This pandemic has become one of the most significant international public health challenges of this century; globally, nearly 53 million cases and more than 1.3 million deaths have been counted to date 2. Tools for rapidly identifying, containing, and mitigating the spread of SARS-CoV-2 are crucial for managing community transmission, particularly until a vaccine or effective pharmaceutical intervention is developed and becomes widely available 3.

Considering recent epidemics that have emerged around the world, there has been increasing awareness regarding the risk of exposure to pathogens during wastewater collection and treatment. Emerging pathogens may enter wastewater systems through several pathways, including viral shedding in human waste, animal farming, hospital effluent, or surface water runoff following biological incidents.

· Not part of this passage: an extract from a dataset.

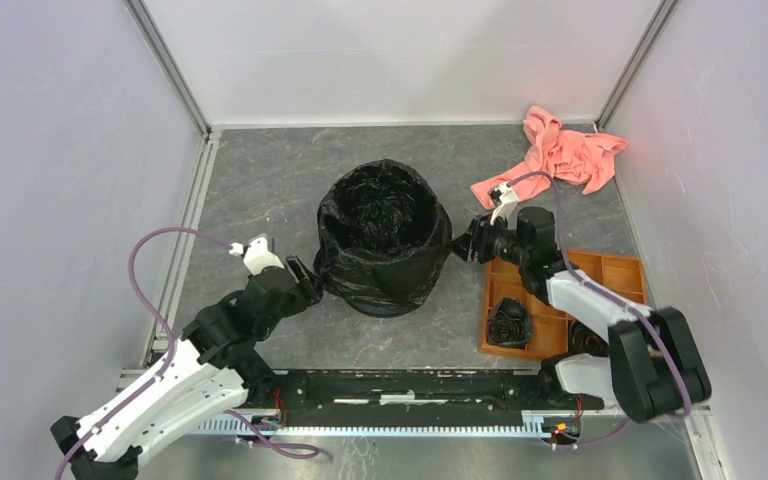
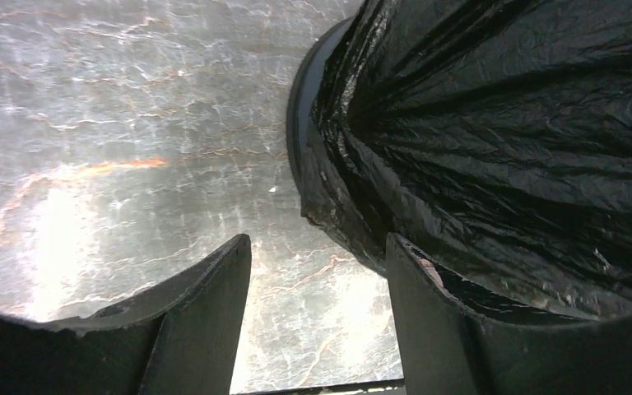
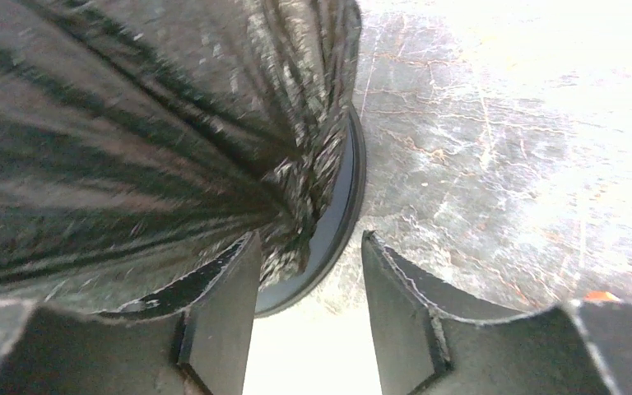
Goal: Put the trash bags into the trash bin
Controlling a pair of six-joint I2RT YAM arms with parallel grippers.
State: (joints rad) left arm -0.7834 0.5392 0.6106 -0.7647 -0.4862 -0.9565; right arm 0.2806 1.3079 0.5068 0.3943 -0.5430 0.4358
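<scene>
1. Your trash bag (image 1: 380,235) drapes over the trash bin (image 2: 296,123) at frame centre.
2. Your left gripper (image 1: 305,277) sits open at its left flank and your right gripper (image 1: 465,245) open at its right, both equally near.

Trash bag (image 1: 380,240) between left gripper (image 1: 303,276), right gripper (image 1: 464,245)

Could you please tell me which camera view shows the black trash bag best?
The top external view: the whole trash bag shows there, draped over the trash bin with its mouth open. Each wrist view shows only a close patch of wrinkled film and a sliver of bin.
</scene>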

Sewage and wastewater systems transport water to wastewater treatment plants (WWTPs), and the water is then discharged into the environment. SARS-CoV-2 viral material poses a significant threat to human health, and their transmission in wastewater systems may lead to increased exposure, potentially causing serious health consequences. This virus is primarily transmitted through person-to-person and aerosol/droplet transmission via the respiratory system, with fomite and touch-based contamination comprising a lesser proportion of cases. Potential exposure and transmission through sanitation systems have not been sufficiently studied and require further evaluation 4 5.

Environmental surveillance has commonly been implanted in public health management, and methods such as testing wastewater for evidence of pathogens can indicate the severity and scope of pathogenic spread in communities. In the context of the ongoing COVID-19 pandemic, environmental surveillance methods are being used to evaluate SARS-CoV-2 shed in wastewater via human waste 6. Wastewater monitoring exhibits significant promise as an early detection approach. However, available data indicate that the role of wastewater as a potential source of pathogens and as a risk factor for public health must be further explored 4.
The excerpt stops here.